The most haunting work in the Cleveland Museum of Art’s new Keithley collection, Andrew Wyeth’s “End of Olsons” (1969), carries tremendous emotional weight even though it contains no human figures. For three decades, Wyeth made hundreds of drawings and paintings of a Maine farmhouse owned by Alvaro and Christina Olson. The best known is “Christina’s World” (1948), which shows the disabled Christina Olson lying twisted in a field, with no crutches, wheelchair or human being to help her reach the farm in the distance. Two decades later, after the siblings died, Wyeth painted “End of Olsons”, a roof-level view of their abandoned farmhouse with a crumbling chimney and missing shingles. At the top of the gabled roof, a swallow is perched; a second swallow is in full flight. It’s as if Christina and Alvaro had turned into birds.
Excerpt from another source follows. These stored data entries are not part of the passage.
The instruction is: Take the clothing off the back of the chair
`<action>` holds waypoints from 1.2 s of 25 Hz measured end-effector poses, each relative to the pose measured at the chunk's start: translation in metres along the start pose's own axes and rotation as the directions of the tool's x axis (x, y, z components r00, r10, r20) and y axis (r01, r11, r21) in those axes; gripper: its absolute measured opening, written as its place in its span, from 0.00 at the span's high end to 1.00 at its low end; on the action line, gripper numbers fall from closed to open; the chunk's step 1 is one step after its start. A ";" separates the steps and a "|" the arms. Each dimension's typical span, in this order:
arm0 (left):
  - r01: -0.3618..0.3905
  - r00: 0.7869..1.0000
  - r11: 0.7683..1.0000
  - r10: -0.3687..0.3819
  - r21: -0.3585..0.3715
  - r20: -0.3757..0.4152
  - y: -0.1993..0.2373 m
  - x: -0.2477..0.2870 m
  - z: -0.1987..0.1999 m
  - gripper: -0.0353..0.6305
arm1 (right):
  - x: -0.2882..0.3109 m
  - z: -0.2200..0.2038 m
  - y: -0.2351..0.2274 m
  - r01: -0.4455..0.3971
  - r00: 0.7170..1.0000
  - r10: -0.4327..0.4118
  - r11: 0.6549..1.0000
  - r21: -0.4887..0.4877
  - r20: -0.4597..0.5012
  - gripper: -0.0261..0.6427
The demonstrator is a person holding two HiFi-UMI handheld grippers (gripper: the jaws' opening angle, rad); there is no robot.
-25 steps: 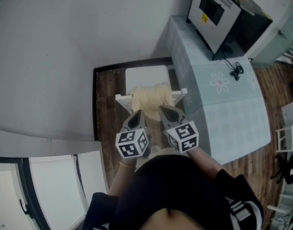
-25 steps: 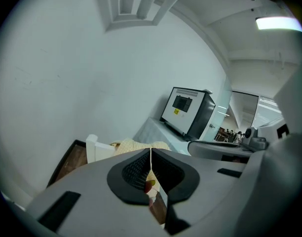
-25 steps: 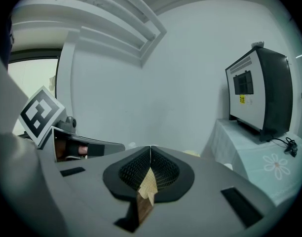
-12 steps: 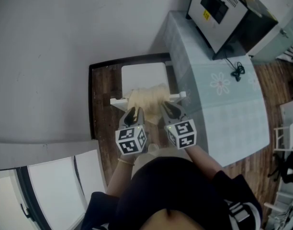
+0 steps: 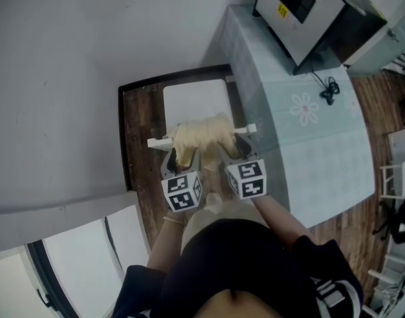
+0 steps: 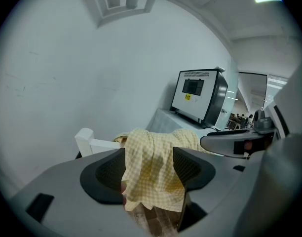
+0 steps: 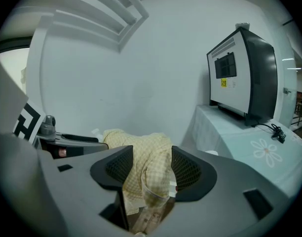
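Observation:
A pale yellow checked garment (image 5: pixel 199 134) hangs bunched over the top rail of a white chair (image 5: pixel 192 101). My left gripper (image 5: pixel 179 158) is at the garment's left part, my right gripper (image 5: pixel 230 152) at its right part. In the left gripper view the jaws of the left gripper (image 6: pixel 150 169) are opening, and the cloth (image 6: pixel 153 174) hangs between the pads. In the right gripper view the right gripper (image 7: pixel 148 169) is opening too, with a fold of the cloth (image 7: pixel 146 169) between its pads. Neither pair of pads presses on the fabric.
A table with a pale blue cloth (image 5: pixel 302 144) stands just right of the chair and bears a grey oven-like box (image 5: pixel 308 12) and a black cable (image 5: pixel 328 93). A grey wall (image 5: pixel 70 78) is close behind and to the left. The floor (image 5: pixel 139 151) is dark wood.
Both grippers have moved forward and down to the chair's top rail, and their jaws have gone from shut to wide around the garment. The garment still hangs on the rail.

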State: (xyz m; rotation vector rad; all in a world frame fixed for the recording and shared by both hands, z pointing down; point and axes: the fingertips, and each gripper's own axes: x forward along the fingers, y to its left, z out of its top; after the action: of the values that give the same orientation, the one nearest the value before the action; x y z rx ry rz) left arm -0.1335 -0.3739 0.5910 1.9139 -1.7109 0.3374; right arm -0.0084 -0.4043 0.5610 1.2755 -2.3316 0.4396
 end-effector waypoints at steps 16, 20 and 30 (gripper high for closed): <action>0.009 0.999 1.000 -0.010 -0.012 -0.048 0.008 0.032 -0.019 0.46 | 0.027 -0.022 -0.005 0.027 0.998 -0.026 0.999 0.019 -0.054 0.59; 0.022 0.998 1.000 -0.023 -0.022 -0.061 0.005 0.037 -0.020 0.47 | 0.028 -0.024 -0.006 0.040 0.998 -0.039 0.999 0.016 -0.053 0.59; 0.062 0.993 0.996 -0.068 -0.060 -0.097 -0.010 0.043 -0.021 0.61 | 0.026 -0.023 -0.002 0.042 0.998 -0.041 0.999 0.018 -0.057 0.67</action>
State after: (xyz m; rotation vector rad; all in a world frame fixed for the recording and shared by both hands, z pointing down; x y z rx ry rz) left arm -0.1128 -0.3980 0.6289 1.8755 -1.5739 0.3497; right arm -0.0144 -0.4131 0.5939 1.3011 -2.2548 0.4794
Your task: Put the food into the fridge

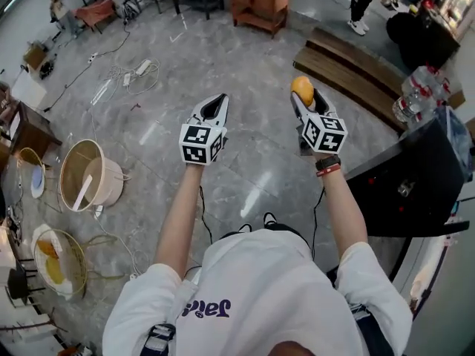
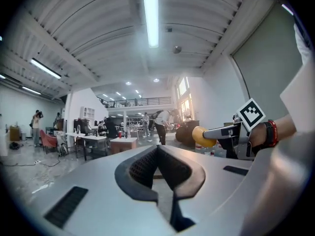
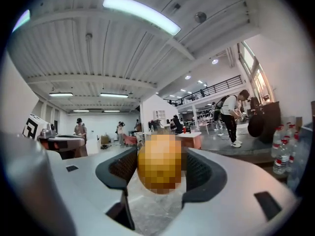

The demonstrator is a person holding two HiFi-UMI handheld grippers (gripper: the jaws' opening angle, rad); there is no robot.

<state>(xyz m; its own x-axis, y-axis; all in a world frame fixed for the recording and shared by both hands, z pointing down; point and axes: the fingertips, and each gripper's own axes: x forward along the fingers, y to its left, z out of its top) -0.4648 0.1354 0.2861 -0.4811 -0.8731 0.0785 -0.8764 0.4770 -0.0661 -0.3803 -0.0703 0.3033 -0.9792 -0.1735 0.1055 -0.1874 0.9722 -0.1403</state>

Wyeth is just one of the major artists represented in the collection of more than 100 works recently donated or pledged to the museum by Joseph P. and Nancy Keithley, the museum’s largest donation in 60 years. Others include modernist titans Matisse and Picasso, French impressionists Gustave Caillebotte and Camille Pissarro, and Chinese and Scandinavian masters. Almost all of the works will be exhibited in “Impressionism to Modernism”, a new exhibition which will open on September 11.